The result should be an exact copy of the data, free of pictures.

Given data
--------
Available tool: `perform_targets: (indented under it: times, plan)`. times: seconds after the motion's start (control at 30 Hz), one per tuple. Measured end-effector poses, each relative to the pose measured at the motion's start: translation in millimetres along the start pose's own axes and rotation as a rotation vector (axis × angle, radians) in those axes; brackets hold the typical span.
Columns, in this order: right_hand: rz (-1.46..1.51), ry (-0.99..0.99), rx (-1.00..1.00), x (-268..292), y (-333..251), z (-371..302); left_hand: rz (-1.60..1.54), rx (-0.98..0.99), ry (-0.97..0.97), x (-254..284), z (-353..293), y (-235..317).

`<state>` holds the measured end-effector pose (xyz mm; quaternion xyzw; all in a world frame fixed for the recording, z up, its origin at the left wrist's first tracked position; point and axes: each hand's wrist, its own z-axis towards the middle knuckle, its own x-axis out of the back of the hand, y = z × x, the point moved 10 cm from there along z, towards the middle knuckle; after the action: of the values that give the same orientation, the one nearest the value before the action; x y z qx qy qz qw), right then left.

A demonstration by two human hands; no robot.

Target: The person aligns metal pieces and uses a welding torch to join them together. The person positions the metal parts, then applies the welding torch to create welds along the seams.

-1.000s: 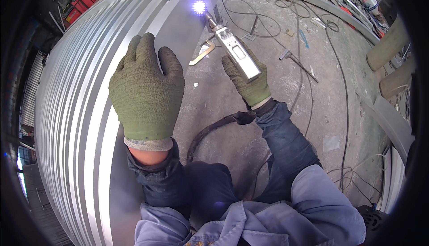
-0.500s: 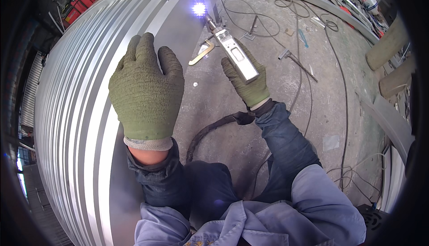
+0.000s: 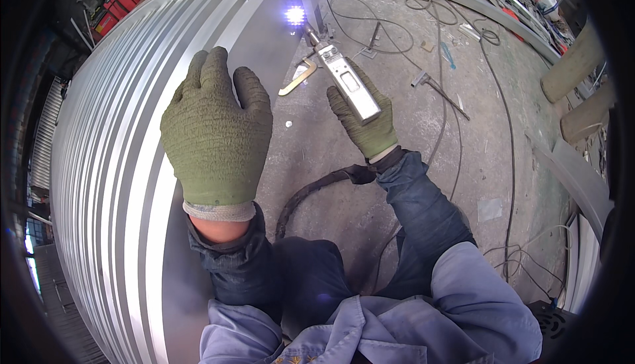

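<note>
My right hand [image 3: 370,122], in a green work glove, grips a silver, boxy welding torch [image 3: 350,83]. Its thin nozzle points away from me, up and left, with a glaring blue-white spot of light [image 3: 295,15] at the tip, against the grey metal panel's far end. That glare hides the exact contact. My left hand [image 3: 218,132], gloved the same way, lies over the edge of a ribbed silver metal panel [image 3: 142,165], fingers stretched out and thumb apart, holding nothing. A thick dark sleeved hose [image 3: 311,192] curves below my right wrist.
A brass-coloured hooked piece [image 3: 299,78] is beside the panel, near the nozzle. On the concrete floor lie a hammer [image 3: 440,93], loose cables [image 3: 509,159] and a pale flat scrap [image 3: 490,210]. Two round posts [image 3: 572,66] and metal lengths line the right side; red bins [image 3: 126,0] stand far left.
The torch and its bright spot have shifted very slightly toward me. My left hand stays in place on the panel.
</note>
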<state>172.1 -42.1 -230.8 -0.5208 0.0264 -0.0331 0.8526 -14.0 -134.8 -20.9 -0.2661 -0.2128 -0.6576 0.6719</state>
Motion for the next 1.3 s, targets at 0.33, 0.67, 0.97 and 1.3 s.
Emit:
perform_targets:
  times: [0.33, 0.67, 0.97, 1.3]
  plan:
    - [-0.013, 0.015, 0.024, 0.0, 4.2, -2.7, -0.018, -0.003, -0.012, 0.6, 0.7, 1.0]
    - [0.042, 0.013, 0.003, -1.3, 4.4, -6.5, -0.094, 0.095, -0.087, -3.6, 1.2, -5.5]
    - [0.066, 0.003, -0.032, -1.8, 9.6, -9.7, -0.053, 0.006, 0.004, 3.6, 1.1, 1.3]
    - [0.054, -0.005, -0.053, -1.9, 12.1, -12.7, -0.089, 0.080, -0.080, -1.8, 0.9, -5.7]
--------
Exercise answer
Available tool: `perform_targets: (indented under it: times, plan)`. times: seconds after the motion's start (control at 30 Hz), one per tuple. Measured end-effector poses, each relative to the pose measured at the motion's start: translation in millimetres along the start pose's own axes and rotation as a rotation vector (axis × angle, radians) in those axes; brackets hold the typical span.
Columns, in this order: right_hand: rz (-1.46..1.51), ry (-0.99..0.99), rx (-1.00..1.00), x (-268..292), y (-333..251), z (-371..302); left_hand: rz (-1.60..1.54), rx (-0.98..0.99), ry (-0.97..0.97), x (-254..284), z (-353..293), y (-235..317).

`<state>` holds the measured end-effector pose (xyz mm; quaternion xyzw; all in a world frame fixed for the recording, z up, its origin at the left wrist's first tracked position; point and axes: each hand's wrist, its own z-axis towards the middle knuckle, its own x-axis out of the back of the hand, y = z × x, the point moved 10 cm from there along z, towards the middle knuckle; after the action: of the values that give the same orientation, the one nearest the value before the action; x y z qx qy qz qw), right then left.

A demonstration by two human hands; no robot.

Target: The person aligns metal pieces and uses a welding torch to join them together. The person positions the metal parts, then applies the welding torch to create welds along the seams.

-1.000s: 
-0.500s: 
+0.000s: 

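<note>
My right hand [image 3: 370,122], in a green work glove, grips a silver, boxy welding torch [image 3: 350,83]. Its thin nozzle points away from me, up and left, with a glaring blue-white spot of light [image 3: 295,15] at the tip, against the grey metal panel's far end. That glare hides the exact contact. My left hand [image 3: 218,132], gloved the same way, lies over the edge of a ribbed silver metal panel [image 3: 142,165], fingers stretched out and thumb apart, holding nothing. A thick dark sleeved hose [image 3: 311,192] curves below my right wrist.
A brass-coloured hooked piece [image 3: 299,78] is beside the panel, near the nozzle. On the concrete floor lie a hammer [image 3: 440,93], loose cables [image 3: 509,159] and a pale flat scrap [image 3: 490,210]. Two round posts [image 3: 572,66] and metal lengths line the right side; red bins [image 3: 126,0] stand far left.
The torch and its bright spot have shifted very slightly toward me. My left hand stays in place on the panel.
</note>
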<state>172.1 -42.1 -230.8 -0.5208 0.0264 -0.0331 0.8526 -14.0 -134.8 -20.9 -0.2661 -0.2128 -0.6576 0.6719</state>
Motion for the next 1.3 s, targets at 0.33, 0.67, 0.97 and 1.3 s.
Emit:
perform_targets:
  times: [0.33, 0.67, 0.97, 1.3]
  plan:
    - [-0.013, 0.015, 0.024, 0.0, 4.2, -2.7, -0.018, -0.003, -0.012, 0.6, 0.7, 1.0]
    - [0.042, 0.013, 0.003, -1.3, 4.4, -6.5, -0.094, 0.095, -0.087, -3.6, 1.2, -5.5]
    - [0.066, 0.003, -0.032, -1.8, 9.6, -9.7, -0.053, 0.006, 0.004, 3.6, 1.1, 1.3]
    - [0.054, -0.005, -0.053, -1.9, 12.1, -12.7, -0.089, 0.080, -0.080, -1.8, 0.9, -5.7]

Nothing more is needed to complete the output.